Artaud: um gênio ou um louco?

Artaud hoje é considerado um gênio, referência para quem quer estudar teatro. No entanto, enquanto vivo, foi rotulado louco. Passou um grande pedaço de vida (ou seria só morte?) enclausurado em hospícios. Sua existência e consequentemente sua obra e seu lugar frente ao e no teatro foi marcada pela tênue linha entre a loucura e a dita normalidade. Distinção que para ele não fazia nenhum sentido. Distinção que ele desejou abolir inclusive do teatro.
Para Artaud a função do teatro é ajudar o ser humano a (re)encontrar o 'estado poético'. 
Mas, afinal o que é esse ‘estado poético’ que obcecou Artaud durante uma existência inteira? 
O 'estado poético' não é algo fundado no racional, nem tampouco no que comumente é aceito como normal. Pelo contrário, o ‘estado poético’ tem suas raízes intrincadas no mito, no símbolo e no rito.
O ‘estado poético’ que moveu (e segundo alguns enlouqueceu) Artaud vai muito além do dito ‘normal’. O estado poético existe para despertar aquilo que o ser humano esqueceu, perdeu e muitas vezes julga que nem sequer existiu. O ‘estado poético’ está arraigado em uma “noção ardente e convulsionada da vida”. Uma noção de vida há milhas de distância daquela que hoje é a rotulada ‘normal’.
Viver a procura dos mitos, ritos e símbolos para Artaud é sinônimo de uma missão que deve ser vivida no agora e com o ser inteiro metido na realidade. Afinal, Artaud acreditava que a realidade é tremendamente superior a qualquer história, a qualquer fábula, a qualquer divindade, a qualquer super-realidade”. 
Segundo Artaud encontrar as palavras da realidade é missão para o 'homem total'. Apenas o 'homem total' é capaz de alcançar tais verdades. Cabe ao homem atirar-se à realidade.
E no caso dos que teatram a realidade deve ser a sua inspiração. Os atores e atrizes devem carregar consigo toda a sua humanidade e ir até à realidade inteiros e completamente abertos, prontos para ouvi-la, cheira-la, toca-la, senti-la, misturar-se a ela. Só assim chegarão ao sentido. Um sentido que não é lógico, mas, transcendente e completo. 

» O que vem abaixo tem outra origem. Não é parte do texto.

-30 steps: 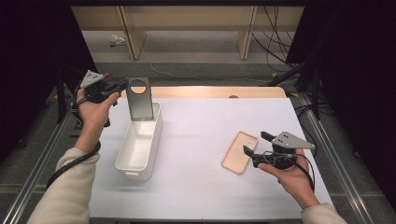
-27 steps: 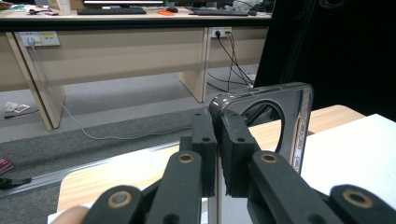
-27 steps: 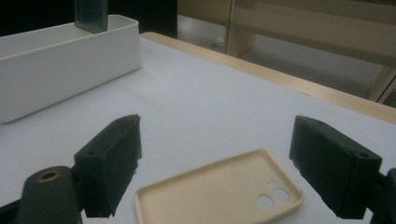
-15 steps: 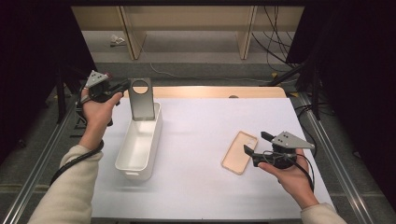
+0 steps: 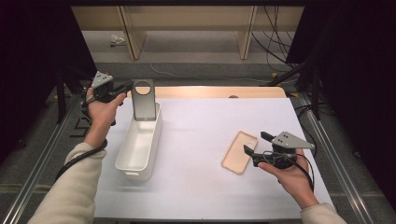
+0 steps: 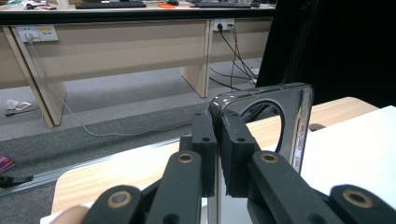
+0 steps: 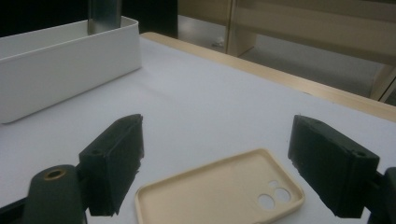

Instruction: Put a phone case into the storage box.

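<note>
The left claw (image 5: 125, 88) is clamped on the upper edge of a dark grey phone case (image 5: 143, 100), pads pinching the thin wall beside its round camera cutout. The case stands upright, its lower end inside the far end of the white bin (image 5: 138, 147), which sits on the left half of the bench (image 5: 205, 135). A grip at the top edge keeps the claw above the bin wall, so the case can apparently be lowered without the jaws fouling the rim. In the left gripper view, the pads (image 6: 235, 154) close fully on the case wall (image 6: 299, 116), with no visible gap.

The right claw (image 5: 254, 147) is spread wide and holds nothing. It rests low, just at the near edge of a beige phone case (image 5: 239, 152), which lies flat on the bench, hollow side up, well apart from the bin. In the right gripper view, the two jaws stand on either side of the beige case (image 7: 219, 193), whose camera holes face the right-hand jaw. The pads are not touching it. This straddling stance suits a pinch across the short width of the case, probably the next pickup.

Judgement: the grey case is about to be released into the bin; the beige case awaits its turn. A flat, thin case offers little edge for purchase, so a slip is possible.
</note>
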Demonstrator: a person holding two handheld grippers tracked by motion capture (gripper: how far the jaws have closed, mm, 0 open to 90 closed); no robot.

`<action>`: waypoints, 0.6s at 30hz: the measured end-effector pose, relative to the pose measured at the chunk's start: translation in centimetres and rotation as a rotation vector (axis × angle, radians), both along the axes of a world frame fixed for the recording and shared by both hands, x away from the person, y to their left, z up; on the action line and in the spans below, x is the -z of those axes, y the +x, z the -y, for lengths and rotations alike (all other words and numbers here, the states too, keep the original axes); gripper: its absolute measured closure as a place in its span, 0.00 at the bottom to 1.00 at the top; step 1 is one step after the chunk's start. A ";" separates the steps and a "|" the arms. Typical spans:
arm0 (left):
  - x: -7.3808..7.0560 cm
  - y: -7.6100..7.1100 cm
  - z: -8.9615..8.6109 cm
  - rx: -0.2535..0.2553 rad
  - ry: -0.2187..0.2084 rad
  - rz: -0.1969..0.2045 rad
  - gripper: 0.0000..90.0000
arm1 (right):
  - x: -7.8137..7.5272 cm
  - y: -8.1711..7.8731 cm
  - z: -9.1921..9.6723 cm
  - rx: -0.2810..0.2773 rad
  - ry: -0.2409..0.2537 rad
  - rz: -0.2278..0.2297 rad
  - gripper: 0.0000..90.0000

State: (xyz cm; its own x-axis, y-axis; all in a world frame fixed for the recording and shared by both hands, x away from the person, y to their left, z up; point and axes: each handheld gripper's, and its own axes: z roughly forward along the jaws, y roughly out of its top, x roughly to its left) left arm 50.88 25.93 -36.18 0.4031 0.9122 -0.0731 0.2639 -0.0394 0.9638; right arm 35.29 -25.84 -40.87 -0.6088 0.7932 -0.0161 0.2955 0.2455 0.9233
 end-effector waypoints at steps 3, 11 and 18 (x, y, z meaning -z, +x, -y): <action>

E não apenas os atores precisam mergulhar inteiros na realidade, sem preocuparem-se com as velhas regras e convenções sociais. Também o público deve estar inteiro no teatro e na vida. Só assim a experiência acontecerá de fato. Não há experiência para pedaços de homens. 
Na vida e no teatro Artaud exige o ‘homem total’. Idealiza o que ele chama de teatro da Crueldade, onde é necessário o homem total. Ao teatro da crueldade não servem nem o homem psicológico, nem tampouco o homem social. O homem total não disseca sentimentos, nem tampouco submete-se a leis, religiões ou preconceitos. 

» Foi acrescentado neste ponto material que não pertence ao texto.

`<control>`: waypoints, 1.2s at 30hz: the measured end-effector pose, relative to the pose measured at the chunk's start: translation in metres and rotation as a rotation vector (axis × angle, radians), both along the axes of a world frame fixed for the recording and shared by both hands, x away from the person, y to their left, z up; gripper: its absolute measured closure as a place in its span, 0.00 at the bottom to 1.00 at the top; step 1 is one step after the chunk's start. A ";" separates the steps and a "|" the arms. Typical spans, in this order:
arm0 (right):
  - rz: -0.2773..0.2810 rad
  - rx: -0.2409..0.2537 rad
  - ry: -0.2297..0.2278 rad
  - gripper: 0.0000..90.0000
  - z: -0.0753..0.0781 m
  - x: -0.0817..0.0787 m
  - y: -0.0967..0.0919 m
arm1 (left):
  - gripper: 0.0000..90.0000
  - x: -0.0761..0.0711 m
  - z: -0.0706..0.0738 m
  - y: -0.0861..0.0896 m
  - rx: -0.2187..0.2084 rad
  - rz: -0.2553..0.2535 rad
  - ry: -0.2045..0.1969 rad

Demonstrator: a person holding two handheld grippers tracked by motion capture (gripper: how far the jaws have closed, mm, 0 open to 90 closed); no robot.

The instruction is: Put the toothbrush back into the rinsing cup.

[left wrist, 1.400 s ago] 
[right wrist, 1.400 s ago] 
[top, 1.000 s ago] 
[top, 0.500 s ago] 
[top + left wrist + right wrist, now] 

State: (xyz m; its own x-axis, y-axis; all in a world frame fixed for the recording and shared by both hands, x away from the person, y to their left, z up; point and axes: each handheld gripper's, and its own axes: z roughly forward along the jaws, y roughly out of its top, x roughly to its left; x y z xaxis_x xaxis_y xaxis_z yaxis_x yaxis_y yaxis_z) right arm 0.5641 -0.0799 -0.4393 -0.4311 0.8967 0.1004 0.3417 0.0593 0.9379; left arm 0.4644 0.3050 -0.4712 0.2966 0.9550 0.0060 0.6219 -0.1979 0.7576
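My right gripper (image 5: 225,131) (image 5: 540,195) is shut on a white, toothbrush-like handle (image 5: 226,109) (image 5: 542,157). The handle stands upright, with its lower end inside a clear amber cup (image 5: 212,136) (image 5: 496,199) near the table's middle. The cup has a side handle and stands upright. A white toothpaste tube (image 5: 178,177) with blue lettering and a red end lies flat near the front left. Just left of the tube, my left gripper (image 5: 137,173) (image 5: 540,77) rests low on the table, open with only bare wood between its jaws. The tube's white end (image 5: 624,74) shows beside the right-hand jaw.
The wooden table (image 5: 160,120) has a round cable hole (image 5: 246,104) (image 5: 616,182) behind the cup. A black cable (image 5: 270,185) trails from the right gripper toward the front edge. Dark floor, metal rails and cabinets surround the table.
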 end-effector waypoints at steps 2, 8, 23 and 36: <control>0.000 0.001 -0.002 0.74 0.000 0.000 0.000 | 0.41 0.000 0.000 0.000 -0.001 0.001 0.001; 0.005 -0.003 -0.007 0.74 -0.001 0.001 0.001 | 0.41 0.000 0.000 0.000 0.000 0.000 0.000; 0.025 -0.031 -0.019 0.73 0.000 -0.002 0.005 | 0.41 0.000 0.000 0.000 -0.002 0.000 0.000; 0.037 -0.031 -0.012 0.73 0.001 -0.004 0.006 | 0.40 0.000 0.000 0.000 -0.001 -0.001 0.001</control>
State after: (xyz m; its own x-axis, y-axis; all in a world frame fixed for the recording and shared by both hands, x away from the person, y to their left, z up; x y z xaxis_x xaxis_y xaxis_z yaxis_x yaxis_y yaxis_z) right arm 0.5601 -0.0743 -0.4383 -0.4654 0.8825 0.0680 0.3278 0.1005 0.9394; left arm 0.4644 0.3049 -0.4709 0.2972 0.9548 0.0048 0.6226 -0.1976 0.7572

No teatro da crueldade o que Artaud propõe é a uma viagem ao encontro daquilo que primeiro e essencialmente somos ou fomos. O ser humano antes da invenção de regras sociais, antes da criação das religiões que justificam e apagam, antes da psiquiatria que rotula e medica. O ser humano que está antes de tudo isso que ele mesmo construiu, tendo em vista fins quase sempre associados ao poder.  Fins esses que acabaram por ser os fundadores do conflito entre opressores e oprimidos, a saber, entre os detentores do poder e os despossuídos.

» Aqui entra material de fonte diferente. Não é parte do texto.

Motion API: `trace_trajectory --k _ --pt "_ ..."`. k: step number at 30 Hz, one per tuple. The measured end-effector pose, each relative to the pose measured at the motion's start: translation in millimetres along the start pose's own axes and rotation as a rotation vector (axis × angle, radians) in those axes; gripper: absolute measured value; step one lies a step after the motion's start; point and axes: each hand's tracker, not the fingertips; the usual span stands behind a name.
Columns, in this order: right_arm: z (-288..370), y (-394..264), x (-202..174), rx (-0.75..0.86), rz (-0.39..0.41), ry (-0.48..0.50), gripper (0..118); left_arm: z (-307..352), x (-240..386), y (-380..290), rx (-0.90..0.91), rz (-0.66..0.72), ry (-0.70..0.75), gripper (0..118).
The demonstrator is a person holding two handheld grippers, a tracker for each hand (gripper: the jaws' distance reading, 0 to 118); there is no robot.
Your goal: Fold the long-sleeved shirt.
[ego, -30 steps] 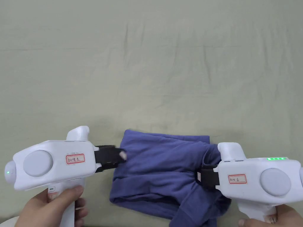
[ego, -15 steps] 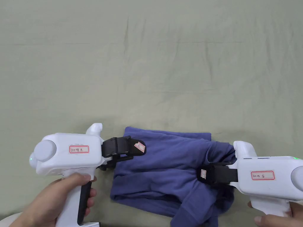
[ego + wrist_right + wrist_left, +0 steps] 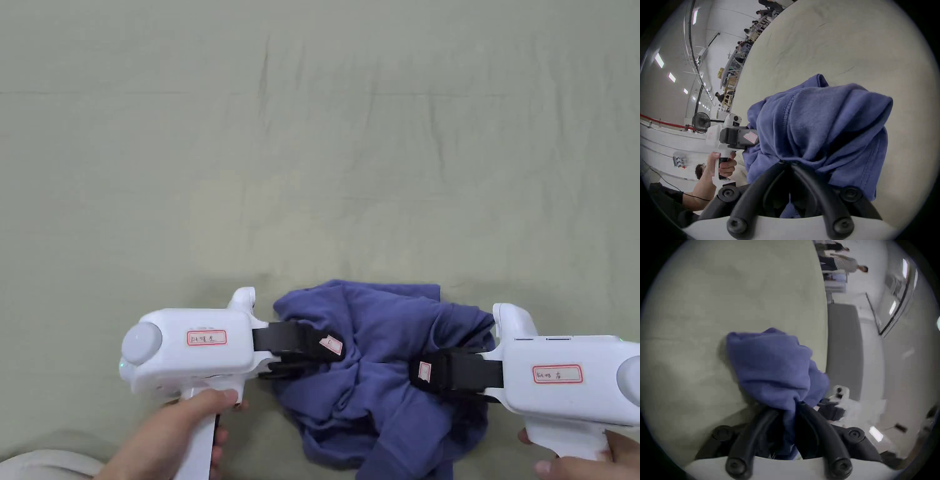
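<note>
My left tool and right tool each pinch the bunched shirt between them on the tabletop.

The pale green cloth surface lies bare from nine o'clock round through twelve to three, wrinkled but flat, with open passage across it. The bunched blue shirt is the one obstacle, a raised heap at six o'clock (its folds stand up off the cloth). The left gripper closes its nine o'clock side, the right gripper its three o'clock side, both clamped on fabric.
</note>
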Motion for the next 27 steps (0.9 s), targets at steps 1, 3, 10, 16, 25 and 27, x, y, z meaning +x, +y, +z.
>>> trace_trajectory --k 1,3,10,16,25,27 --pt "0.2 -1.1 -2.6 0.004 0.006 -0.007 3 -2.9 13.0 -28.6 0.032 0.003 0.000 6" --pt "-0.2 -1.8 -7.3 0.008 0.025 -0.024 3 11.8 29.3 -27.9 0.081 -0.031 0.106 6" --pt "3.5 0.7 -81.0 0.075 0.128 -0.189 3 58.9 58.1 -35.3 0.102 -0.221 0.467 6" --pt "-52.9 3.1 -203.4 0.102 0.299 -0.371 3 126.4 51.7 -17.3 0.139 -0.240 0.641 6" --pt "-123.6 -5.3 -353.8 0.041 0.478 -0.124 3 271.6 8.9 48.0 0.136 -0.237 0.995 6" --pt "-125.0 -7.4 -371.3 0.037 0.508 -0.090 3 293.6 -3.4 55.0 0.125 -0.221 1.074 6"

Muitos afirmam que Artaud nunca chegou a encontrar o 'homem total' e o 'estado poético'. Pode bem ser que essa seja a verdade. De qualquer modo, Artaud deixou plantadas urgências. A urgência de encontrar no teatro e na vida seres humanos que não contentem-se em funcionar ou seguir rebanhos. A urgência de lutar por uma vida sem opressão. A urgência para que o teatro e a vida realmente aconteçam, não apenas imitem. Assim, talvez, sejamos capazes de jogar fora as velhas e castrantes categorias: no centro e no comando do mundo os normais, nas margens, esquecidos, os loucos.